[Assignment] Note every line in the entries that contains the string "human", and copy it.

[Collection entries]
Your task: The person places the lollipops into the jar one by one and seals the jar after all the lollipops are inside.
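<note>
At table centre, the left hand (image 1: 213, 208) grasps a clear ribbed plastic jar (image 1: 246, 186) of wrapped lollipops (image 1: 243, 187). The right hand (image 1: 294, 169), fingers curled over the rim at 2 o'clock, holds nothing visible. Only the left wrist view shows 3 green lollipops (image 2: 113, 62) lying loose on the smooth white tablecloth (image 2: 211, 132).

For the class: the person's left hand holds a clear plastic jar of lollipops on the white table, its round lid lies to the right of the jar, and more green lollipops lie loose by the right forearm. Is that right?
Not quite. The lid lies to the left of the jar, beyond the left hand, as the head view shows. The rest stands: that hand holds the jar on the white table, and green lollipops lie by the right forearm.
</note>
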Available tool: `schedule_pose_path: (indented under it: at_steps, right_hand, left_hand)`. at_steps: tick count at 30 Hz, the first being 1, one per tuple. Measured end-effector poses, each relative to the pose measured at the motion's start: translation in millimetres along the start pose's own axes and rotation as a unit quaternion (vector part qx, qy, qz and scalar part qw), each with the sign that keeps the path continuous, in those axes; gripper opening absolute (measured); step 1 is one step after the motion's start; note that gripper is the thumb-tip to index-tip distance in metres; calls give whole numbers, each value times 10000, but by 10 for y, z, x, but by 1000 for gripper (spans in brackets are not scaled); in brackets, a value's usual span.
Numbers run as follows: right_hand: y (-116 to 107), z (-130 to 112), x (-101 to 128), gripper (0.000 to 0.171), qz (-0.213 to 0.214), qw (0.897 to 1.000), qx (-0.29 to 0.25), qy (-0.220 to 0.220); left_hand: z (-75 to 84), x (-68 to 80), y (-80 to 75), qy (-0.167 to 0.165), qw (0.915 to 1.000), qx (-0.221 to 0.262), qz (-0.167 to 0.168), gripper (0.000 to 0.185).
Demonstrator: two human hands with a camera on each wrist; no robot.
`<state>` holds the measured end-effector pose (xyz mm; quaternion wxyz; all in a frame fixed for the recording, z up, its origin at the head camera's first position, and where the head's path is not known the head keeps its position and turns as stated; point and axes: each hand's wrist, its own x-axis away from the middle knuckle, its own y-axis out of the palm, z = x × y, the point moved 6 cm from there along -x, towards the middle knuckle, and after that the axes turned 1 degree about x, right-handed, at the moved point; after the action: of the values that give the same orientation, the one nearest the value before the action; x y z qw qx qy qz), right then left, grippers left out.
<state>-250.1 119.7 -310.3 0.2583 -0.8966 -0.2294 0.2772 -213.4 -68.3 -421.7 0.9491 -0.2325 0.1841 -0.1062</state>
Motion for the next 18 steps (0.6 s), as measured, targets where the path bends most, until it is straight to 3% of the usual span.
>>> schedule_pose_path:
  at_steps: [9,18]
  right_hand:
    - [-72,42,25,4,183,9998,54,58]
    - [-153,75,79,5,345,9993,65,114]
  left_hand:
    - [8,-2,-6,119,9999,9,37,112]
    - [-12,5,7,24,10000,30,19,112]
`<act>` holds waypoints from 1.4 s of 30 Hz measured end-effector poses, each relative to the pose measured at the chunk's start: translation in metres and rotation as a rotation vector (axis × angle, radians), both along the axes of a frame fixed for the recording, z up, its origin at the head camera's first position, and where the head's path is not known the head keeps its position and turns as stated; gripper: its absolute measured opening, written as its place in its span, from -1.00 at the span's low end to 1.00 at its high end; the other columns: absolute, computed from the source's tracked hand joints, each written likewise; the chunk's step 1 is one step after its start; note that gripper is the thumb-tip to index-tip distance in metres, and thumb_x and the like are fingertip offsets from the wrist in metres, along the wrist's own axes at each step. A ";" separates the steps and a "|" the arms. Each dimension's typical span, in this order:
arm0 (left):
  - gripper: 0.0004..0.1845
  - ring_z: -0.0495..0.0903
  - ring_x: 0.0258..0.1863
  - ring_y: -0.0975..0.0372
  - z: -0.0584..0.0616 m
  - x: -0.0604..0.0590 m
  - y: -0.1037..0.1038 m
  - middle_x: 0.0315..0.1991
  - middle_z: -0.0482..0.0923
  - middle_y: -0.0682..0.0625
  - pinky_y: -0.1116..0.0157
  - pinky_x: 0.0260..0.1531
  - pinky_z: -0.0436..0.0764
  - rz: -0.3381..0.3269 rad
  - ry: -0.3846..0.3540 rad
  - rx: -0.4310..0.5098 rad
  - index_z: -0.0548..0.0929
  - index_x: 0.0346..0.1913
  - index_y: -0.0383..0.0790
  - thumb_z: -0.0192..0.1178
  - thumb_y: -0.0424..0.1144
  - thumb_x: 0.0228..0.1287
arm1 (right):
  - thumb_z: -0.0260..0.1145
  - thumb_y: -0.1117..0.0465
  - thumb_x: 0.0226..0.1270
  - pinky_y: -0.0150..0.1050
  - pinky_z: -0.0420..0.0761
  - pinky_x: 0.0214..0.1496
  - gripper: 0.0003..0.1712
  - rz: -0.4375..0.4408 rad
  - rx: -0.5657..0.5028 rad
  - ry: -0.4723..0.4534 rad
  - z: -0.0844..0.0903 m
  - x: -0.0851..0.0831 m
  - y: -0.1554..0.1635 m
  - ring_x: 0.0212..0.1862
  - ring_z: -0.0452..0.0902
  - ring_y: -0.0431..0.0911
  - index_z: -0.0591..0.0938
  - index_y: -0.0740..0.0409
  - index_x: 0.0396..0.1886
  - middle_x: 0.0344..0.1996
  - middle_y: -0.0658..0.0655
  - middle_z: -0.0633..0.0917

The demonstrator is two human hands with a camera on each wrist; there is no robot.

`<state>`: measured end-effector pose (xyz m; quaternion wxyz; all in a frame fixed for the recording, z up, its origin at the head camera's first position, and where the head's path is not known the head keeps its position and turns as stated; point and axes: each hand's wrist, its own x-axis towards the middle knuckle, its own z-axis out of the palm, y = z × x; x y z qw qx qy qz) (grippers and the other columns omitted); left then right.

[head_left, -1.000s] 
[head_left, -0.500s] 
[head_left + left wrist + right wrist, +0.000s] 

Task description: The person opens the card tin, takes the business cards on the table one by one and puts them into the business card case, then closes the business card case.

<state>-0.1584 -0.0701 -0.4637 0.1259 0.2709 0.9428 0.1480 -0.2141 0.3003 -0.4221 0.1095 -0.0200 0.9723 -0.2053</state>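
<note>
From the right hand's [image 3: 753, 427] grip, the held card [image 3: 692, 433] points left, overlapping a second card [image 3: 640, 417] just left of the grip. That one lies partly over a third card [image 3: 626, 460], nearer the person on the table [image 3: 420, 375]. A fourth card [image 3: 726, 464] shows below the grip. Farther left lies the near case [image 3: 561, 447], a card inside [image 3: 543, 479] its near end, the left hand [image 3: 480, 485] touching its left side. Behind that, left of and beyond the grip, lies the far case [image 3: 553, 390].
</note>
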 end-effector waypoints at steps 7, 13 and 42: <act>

[Result for this exercise]
Demonstrator: two human hands with a camera on each wrist; no robot.
The demonstrator is two human hands with a camera on each wrist; there is no robot.

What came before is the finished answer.